How do you cut interest rates without actually loosening monetary policy? Turkey’s central bank effectively did that today.

I wrote this morning that the bank and its boss Erdem Basci were gearing for rate cuts, thanks to the lira’s steady rise (see the graphic)  that should help tame inflation later this year (provided the global investment feel remains positive). But I also said a rate cut was unlikely to happen today. I was wrong — and right too. The central bank cut its overnight lending rate by 100 basis points to 11.5 percent while keeping the one-week repo rate  — the main policy rate — steady at 5.75 percent.

So why is this not a real cut? Note that the former overnight rate hasn’t been used for over a month. Instead the central bank has been using the “corridor” between the lending and borrowing rates to adjust policy on an almost daily basis. The upper end of the corridor is in fact used more to tighten policy when there is a need to defend the lira, analysts point out. And most importantly, the central bank has already been providing funds at the cheaper 5.75 percent rate.

Morgan Stanley analyst Tevfik Aksoy writes:

This, in our view, did not come as a surprise, and should not be seen as a significant change in the monetary policy stance….The move, in our view, is not monetary easing but an adjustment to changing conditions…..We think that the difference between 12 percent and 11 percent are sufficiently high to stem currency depreciation in case global sentiment turns sour in coming weeks.
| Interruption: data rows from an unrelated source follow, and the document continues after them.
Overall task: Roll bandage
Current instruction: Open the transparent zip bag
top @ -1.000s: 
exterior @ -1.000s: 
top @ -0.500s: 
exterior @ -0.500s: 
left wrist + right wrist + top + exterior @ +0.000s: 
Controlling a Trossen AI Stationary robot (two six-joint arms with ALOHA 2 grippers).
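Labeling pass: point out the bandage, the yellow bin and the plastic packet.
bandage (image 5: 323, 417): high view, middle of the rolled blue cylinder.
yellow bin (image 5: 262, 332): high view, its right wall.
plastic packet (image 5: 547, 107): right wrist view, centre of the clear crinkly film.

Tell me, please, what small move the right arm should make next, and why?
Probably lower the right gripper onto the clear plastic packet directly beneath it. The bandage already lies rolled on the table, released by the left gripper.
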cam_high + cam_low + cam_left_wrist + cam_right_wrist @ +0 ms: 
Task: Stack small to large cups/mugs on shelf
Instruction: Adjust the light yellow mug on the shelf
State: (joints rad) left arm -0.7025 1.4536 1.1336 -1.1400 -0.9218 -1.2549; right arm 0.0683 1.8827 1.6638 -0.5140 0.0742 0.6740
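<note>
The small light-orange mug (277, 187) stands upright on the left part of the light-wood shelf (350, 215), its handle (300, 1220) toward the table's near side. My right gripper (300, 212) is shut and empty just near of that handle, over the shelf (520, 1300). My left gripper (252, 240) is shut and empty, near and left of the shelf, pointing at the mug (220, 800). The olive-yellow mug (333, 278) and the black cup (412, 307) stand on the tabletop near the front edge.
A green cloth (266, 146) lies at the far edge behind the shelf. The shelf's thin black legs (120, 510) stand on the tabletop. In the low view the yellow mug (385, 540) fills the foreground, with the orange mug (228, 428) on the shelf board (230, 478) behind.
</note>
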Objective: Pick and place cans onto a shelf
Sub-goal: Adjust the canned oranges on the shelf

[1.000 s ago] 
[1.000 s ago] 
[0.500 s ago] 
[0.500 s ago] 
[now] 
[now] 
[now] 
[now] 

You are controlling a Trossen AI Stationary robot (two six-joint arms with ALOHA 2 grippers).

According to economist William Jackson at Capital Economics:

Clearly the central bank’s decision is a nod towards the more favourable external financing conditions

Markets have — correctly —  interpreted the step as a shift to an easing bias.  The lira fell a little against the dollar. Bond yields fell below 9 percent for the first time since October. But the impact for now should be marginal because the “real” interest rate — the one-week repo — remains unchanged.

But if foreign investors’ appetite for emerging markets keeps improving, the lira will resume its appreciation. And that should allow the central bank to cut rates for real in coming months.